* [What to work on]:
Identify each line in the records below that contains the word "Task", and copy it.

──────── Provided information ────────

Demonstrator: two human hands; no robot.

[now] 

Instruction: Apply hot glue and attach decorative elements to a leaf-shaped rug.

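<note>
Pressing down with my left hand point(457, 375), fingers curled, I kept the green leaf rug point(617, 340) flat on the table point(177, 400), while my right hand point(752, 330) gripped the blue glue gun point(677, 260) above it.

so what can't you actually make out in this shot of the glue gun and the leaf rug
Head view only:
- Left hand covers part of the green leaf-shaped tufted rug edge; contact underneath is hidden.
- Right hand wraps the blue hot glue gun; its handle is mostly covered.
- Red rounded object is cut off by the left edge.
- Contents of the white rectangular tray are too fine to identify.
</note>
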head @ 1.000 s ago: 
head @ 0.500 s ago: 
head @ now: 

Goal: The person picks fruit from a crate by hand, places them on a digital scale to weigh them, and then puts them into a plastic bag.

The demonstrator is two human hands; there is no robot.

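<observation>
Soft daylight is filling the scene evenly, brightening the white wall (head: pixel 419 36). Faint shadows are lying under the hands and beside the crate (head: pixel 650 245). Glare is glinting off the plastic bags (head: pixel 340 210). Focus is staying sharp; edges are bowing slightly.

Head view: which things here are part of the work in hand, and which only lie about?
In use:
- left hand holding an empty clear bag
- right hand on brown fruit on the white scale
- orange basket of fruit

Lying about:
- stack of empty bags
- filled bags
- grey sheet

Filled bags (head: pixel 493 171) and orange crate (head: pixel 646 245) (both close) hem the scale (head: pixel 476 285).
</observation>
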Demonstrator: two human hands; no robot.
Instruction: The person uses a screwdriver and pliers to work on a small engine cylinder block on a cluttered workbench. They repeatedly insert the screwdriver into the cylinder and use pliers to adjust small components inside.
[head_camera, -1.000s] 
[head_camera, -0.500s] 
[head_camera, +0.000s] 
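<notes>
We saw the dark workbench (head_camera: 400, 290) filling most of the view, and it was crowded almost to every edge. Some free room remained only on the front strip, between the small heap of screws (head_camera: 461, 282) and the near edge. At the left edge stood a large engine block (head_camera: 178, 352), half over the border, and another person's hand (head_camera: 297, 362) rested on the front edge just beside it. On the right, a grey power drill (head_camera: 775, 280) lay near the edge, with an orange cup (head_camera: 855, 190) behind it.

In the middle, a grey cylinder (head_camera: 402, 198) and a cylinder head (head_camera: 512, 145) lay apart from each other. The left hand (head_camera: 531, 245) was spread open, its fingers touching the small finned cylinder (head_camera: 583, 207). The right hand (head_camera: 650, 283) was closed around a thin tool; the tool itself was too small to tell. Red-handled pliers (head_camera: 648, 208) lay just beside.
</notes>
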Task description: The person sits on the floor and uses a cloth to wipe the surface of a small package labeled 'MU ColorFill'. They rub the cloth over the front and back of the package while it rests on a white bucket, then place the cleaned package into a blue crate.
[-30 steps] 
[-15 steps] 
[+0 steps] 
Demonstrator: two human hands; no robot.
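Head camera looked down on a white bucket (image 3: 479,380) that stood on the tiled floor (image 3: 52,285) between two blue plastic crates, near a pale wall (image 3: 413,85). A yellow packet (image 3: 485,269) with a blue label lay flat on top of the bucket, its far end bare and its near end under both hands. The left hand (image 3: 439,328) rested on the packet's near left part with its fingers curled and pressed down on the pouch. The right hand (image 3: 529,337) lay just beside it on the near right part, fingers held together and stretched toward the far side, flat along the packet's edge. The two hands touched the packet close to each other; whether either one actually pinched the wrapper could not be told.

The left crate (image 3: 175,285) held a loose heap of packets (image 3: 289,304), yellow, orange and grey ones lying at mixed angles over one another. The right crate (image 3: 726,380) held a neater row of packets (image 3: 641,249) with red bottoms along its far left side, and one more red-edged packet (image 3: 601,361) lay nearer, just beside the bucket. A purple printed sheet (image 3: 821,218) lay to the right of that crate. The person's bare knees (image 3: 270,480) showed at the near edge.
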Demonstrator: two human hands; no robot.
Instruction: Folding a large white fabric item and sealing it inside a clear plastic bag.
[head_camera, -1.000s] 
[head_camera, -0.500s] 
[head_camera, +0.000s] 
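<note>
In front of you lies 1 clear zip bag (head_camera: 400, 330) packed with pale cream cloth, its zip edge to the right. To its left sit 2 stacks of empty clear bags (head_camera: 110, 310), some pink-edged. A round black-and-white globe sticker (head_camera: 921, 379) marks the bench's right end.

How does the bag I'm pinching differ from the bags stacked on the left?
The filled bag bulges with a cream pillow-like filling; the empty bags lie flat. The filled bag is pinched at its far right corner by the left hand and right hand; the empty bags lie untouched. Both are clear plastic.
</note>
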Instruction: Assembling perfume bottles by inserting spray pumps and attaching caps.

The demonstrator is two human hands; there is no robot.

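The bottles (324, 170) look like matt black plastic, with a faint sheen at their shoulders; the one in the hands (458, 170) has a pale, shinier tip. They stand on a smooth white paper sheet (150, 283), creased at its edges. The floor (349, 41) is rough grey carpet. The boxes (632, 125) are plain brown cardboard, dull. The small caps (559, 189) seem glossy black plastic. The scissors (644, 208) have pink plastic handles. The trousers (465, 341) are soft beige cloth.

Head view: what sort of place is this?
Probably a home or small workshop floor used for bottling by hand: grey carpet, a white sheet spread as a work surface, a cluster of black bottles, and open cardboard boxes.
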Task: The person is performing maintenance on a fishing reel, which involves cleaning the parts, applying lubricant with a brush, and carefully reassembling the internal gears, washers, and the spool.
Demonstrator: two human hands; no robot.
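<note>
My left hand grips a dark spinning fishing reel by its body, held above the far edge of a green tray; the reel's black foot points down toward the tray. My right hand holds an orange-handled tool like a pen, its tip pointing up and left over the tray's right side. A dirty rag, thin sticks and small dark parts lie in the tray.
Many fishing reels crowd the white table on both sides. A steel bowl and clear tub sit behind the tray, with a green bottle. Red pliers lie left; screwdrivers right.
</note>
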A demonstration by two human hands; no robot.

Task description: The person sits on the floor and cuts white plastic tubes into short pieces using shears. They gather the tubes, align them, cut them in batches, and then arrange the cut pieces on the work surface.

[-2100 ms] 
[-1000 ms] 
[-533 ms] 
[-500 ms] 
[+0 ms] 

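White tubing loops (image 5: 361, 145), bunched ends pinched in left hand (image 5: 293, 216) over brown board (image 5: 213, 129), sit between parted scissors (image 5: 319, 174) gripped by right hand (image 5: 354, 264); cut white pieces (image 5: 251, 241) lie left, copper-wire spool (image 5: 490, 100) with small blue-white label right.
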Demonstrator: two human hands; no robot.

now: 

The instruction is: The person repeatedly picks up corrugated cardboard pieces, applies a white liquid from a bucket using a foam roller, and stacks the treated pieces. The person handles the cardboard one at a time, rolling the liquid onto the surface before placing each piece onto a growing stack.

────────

* [Your response]:
Task description: The person sits on the floor and uses a cloth to wipe the surface of a small package labeled 'MU ColorFill'. They rub the cloth over the front and back of the package while it rests on a white bucket, then place the cleaned package into a blue crate.
Task: The person is performing maintenance on a fishing reel, which involves cleaning the parts, applying lubricant with a brush, and carefully reassembling the internal gears, washers, and the spool.
Task description: The person sits on the floor and cuts white plastic tubes into short pieces using shears. They gather the tubes, align them, cut them in batches, and then arrange the cut pieces on the work surface.

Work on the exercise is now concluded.